**TASK ITEM**.
Set down exactly the lines below between the line holding "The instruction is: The" and the line holding "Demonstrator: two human", inclusive; no other line belongs in the answer.

**DATA EXCERPT**.
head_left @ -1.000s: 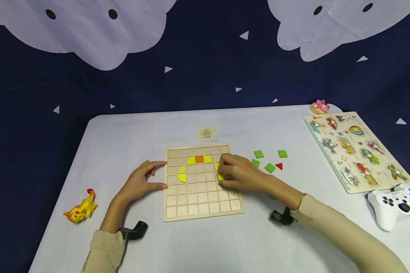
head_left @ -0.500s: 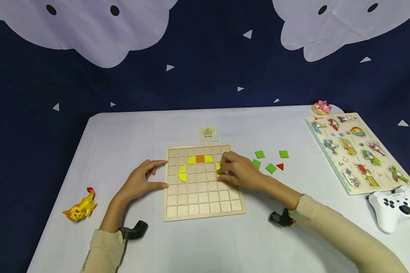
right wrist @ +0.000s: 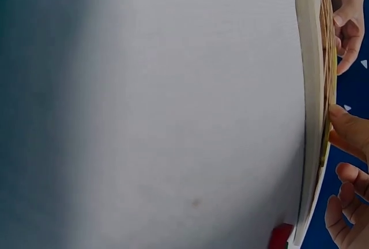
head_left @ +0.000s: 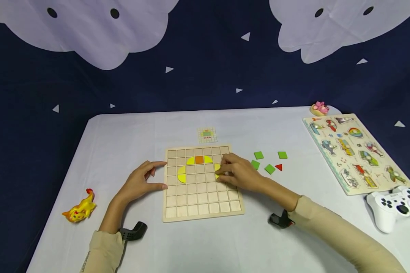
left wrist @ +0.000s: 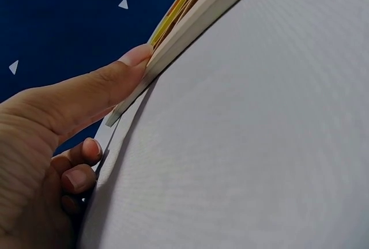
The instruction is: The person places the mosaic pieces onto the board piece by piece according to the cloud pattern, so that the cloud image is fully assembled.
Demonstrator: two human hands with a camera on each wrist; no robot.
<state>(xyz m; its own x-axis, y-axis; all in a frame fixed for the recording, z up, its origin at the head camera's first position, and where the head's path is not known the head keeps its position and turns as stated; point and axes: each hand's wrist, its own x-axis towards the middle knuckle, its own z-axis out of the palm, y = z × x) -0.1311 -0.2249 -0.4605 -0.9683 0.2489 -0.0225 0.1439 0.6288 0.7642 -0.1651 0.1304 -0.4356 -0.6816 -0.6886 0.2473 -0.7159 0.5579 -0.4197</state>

**WRITTEN RESPONSE**.
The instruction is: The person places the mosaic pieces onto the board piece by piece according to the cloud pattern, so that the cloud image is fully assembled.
Demonstrator: two human hands with a camera on each wrist; no robot.

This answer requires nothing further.